Juliette Bone is a Columban Faith in Action Volunteer. She details her local ministry teaching women English and explains how these women, taking the brave steps to learn a new language, are 'heroines of their stories' and have taught her humility and patience.

female stands in front of educational board
Juliette in one of her English classes.

At the back of 388 Green Lane there’s a small kitchen space where the magic happens. At 10am on a Wednesday… or a little more like 10:15… the ladies of Small Heath and Bordesly Green arrive for their English class. Whilst the room may be chilly, the door propped open to provide air flow, the atmosphere is warm and often intermittent laughter fills the air.

I’m going to level with you, often on Wednesday mornings I find it hard to get moving. Always known as hump day, I truly feel it as I drag myself to the bus, which is most often running late, and stand and wait in the cold. Once on board the ride is filled with some Duo Lingo practice, or zoning out and almost missing my stop. Yet whatever Wednesday morning reluctance or baggage I bring to the class, it is instantly blown away when the women walk through the door.

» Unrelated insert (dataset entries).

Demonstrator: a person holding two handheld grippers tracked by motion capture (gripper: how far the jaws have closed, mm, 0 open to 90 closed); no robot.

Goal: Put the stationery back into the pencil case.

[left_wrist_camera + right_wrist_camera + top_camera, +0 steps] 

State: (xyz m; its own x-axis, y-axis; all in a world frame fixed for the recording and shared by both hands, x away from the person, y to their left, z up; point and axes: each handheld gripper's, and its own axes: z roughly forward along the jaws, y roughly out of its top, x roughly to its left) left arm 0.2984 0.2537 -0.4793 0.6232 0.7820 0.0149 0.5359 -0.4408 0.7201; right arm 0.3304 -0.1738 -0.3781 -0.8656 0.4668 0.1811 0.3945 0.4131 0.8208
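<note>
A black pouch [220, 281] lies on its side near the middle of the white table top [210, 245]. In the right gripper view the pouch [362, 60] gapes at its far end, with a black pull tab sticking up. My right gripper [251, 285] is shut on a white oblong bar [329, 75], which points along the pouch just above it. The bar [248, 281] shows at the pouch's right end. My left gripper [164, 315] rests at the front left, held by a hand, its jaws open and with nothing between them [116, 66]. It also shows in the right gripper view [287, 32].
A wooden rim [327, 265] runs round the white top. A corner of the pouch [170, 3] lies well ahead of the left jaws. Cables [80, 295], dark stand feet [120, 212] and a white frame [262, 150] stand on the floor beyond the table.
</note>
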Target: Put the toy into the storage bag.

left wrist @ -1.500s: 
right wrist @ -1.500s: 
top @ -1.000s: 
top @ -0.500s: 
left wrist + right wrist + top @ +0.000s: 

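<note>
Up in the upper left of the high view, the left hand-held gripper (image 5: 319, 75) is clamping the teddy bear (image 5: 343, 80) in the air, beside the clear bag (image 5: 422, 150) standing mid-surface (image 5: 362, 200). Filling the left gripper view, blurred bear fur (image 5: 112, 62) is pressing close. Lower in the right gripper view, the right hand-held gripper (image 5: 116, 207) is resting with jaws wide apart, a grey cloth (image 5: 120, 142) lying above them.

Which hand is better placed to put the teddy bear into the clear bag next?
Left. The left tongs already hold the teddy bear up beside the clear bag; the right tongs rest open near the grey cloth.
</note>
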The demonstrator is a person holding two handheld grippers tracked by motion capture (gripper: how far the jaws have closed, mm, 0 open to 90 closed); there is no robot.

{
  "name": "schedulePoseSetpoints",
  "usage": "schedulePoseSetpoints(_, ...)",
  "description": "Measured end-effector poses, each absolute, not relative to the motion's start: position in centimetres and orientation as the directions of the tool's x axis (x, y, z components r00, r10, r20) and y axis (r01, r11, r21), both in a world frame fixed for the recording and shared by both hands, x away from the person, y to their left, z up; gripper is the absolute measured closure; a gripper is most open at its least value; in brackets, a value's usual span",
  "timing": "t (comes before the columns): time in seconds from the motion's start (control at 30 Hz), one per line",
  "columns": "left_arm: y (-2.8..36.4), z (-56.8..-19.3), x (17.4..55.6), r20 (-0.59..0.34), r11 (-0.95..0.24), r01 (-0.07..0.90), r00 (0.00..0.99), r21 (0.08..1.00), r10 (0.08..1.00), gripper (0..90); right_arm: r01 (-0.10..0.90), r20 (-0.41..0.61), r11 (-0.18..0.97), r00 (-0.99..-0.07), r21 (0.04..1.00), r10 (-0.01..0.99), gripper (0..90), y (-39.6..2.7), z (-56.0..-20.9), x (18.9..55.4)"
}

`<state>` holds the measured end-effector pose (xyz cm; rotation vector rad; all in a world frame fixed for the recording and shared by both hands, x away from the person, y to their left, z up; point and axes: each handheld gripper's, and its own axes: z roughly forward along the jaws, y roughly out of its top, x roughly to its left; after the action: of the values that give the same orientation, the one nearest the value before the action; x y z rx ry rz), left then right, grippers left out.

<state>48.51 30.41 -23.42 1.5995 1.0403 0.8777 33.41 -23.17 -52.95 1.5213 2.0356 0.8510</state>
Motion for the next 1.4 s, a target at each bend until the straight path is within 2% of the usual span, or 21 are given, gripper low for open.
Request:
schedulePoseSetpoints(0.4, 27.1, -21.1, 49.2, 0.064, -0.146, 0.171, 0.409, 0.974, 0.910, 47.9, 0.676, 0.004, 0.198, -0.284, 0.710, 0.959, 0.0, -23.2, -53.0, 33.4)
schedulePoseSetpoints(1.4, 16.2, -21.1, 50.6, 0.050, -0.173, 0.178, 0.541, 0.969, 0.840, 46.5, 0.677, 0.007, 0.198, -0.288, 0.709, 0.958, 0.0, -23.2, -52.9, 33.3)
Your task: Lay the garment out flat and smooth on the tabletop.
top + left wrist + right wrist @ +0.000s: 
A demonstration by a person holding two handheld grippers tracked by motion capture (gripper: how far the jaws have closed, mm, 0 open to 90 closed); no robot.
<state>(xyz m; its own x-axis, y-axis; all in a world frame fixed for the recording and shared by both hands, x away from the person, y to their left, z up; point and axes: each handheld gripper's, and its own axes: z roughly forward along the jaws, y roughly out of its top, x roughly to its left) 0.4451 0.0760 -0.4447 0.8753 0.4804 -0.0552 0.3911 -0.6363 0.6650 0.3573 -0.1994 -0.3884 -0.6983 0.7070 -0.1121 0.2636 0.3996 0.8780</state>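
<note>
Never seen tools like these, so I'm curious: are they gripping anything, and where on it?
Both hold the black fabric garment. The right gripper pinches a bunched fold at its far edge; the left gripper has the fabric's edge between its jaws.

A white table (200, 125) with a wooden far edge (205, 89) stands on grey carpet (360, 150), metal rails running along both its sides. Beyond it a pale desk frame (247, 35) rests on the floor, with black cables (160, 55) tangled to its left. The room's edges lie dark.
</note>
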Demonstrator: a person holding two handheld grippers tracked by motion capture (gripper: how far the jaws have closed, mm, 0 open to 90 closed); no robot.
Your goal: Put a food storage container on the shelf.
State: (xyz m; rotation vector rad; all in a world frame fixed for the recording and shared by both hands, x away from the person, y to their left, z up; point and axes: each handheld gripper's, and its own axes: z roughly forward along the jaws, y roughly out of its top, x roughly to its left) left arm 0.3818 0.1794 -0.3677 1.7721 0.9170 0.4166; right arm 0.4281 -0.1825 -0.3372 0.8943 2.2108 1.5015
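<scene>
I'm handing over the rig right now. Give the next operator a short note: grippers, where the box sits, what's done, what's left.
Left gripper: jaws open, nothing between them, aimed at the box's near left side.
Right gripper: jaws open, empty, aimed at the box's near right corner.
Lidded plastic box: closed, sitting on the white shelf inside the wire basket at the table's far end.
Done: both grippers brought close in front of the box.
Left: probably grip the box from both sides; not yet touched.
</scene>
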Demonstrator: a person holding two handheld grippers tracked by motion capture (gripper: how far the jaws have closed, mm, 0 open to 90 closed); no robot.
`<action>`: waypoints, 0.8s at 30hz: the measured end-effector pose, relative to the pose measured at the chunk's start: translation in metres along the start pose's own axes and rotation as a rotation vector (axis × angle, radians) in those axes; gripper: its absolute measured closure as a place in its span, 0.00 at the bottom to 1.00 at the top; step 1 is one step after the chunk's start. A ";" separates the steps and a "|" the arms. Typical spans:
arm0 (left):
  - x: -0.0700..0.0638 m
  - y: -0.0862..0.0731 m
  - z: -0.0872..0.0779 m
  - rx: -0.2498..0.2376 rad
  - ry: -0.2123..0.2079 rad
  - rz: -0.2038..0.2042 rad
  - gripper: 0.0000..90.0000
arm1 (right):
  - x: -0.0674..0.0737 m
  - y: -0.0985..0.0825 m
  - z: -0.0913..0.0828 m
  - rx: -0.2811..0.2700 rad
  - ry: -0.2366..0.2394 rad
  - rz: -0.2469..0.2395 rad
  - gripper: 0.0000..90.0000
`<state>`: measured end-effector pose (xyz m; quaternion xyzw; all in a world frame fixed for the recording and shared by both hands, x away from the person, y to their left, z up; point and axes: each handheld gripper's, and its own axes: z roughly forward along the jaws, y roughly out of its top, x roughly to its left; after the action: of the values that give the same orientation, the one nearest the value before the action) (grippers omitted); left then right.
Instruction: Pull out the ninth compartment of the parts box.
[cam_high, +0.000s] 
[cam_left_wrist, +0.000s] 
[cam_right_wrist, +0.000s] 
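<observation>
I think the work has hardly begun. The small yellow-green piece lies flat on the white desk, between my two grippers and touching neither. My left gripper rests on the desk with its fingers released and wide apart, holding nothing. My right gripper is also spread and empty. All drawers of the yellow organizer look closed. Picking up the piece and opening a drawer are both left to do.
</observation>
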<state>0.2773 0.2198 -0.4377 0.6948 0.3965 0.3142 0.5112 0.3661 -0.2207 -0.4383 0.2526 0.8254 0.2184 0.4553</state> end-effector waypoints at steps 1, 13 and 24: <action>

And so the class begins, 15 minutes late, but in the best of spirits. These women, the same age as my mum, have often lived here for over 20 years with their children and have now decided to learn English. Words that come to mind when I think about these women are inspirational, motivated, committed – though not necessarily on time… brave and patient especially when we are trying to translate between Arabic, Spanish and English! Indeed, this is often not their second language but their third or fourth, something we language learners and those who work with people on the move, can only dream of.

As we journey through the themes of where we live, who’s in our family and discuss their plans for the rest of the day small images of humanity creep through. You see brief glimpses of daily life, of the family network, and the journeys they have come on to get to where they are now. You have a small window, for an hour, into their supportive if humorous children, their love of shopping and good food, and the close knit community in a so often forgotten or misjudged area.

You see, yes they have taken this long to learn English, yes they are beginners at their age, but this means the smallest steps and successes are the biggest to celebrate. They have taught me humility, patience, and make me proud when they can remember the simplest words, or form a sentence. These women, who may be seen by some in the UK as submissive due to their traditional role in the family, discriminated against for the faith and seen as alien invaders for not speaking English, are heroines of their stories.

From their ‘poco a poco’ English lessons (as one of them never fails to repeat at the end of each lesson), to their children heading to university and starting their own families, their strength and resilience to begin again in a foreign land and survive this far, to choose to learn English when most would give up or tell them it’s impossible, these women continue to overcome obstacles in their lives everyday and inspire me to do the best I can not only to accompany them on their journey, but to never give up in my own!